*What the task asks*. Restate the listing word for word. Stop at the line that holds "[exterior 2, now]", include it, and leave out all pictures.
......
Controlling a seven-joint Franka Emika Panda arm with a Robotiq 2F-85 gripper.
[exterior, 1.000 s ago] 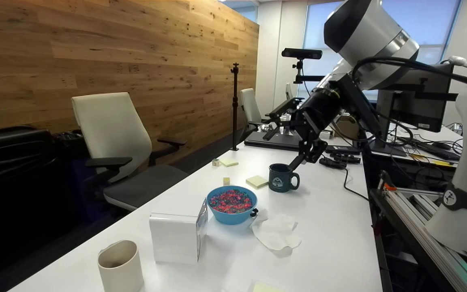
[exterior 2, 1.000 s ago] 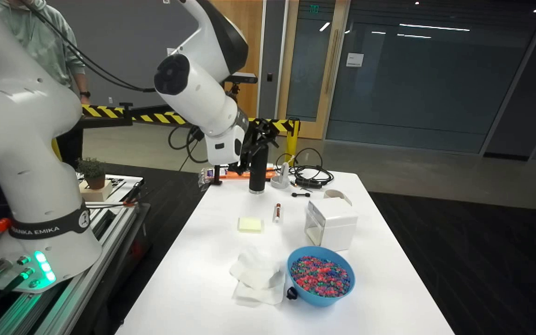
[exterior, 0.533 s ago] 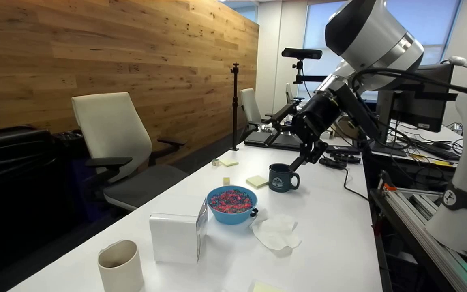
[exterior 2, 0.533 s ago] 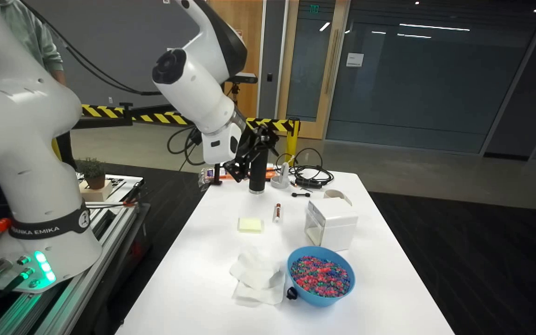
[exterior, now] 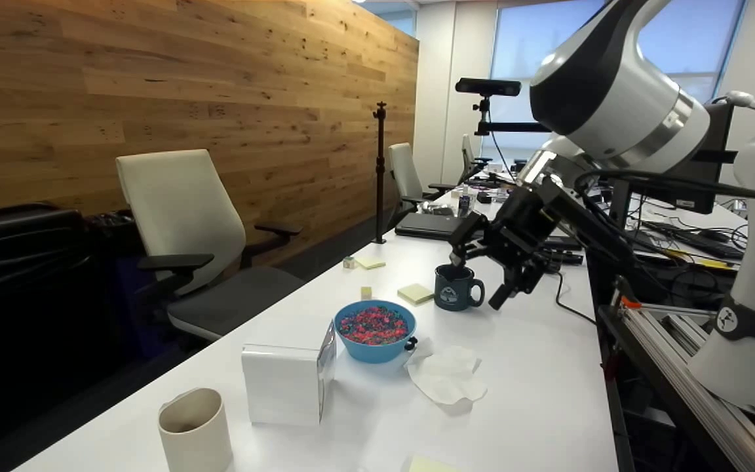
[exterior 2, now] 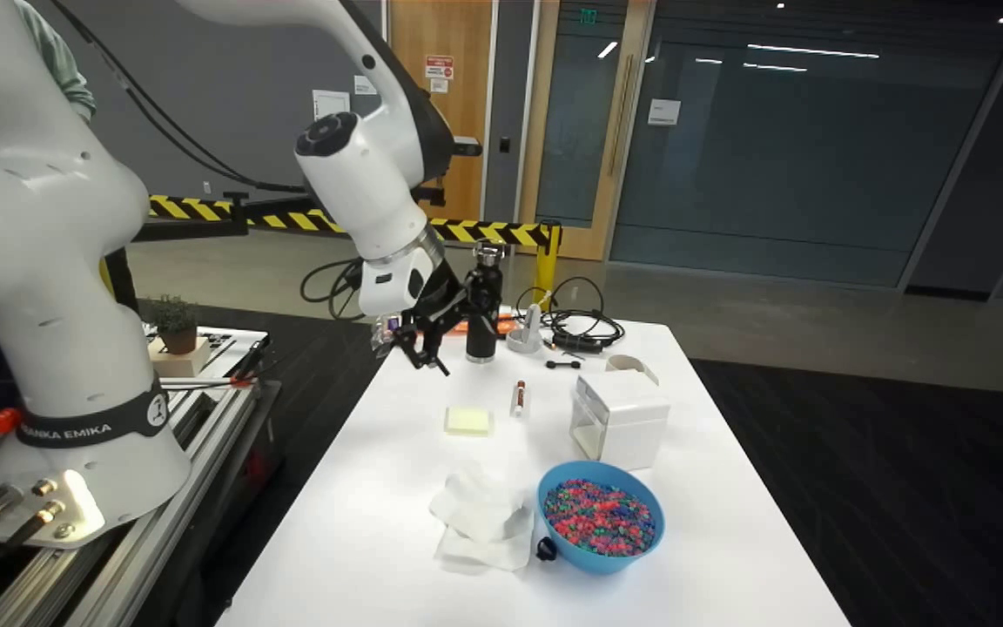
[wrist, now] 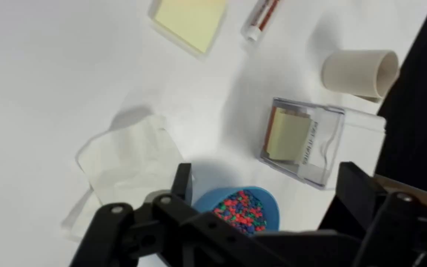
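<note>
My gripper is open and empty in the air above the white table; the wrist view shows its fingers wide apart. In an exterior view the gripper overlaps a dark green mug, which is out of the wrist view. A blue bowl of red, blue and green bits shows partly behind the gripper; it also shows in both exterior views. A crumpled white paper lies beside the bowl. A white note dispenser, beige cup, yellow pad and marker are around.
A black bottle, coiled cables and a small grey stand are at one table end. A laptop and a camera pole stand at the opposite end. Another yellow pad lies by the mug.
The arm has come down and the gripper has turned; it is lower in both exterior views. The base light went from green to white. The table things have not moved.
</note>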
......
*Response area*.
Controlling a seven-joint Franka Emika Panda arm with a Robotiq 2F-85 gripper.
[exterior, 1.000 s ago] 
[exterior 2, 1.000 s ago] 
[exterior, 0.533 s ago] 
[exterior 2, 0.533 s ago] 
[exterior, now] 
[exterior 2, now] 

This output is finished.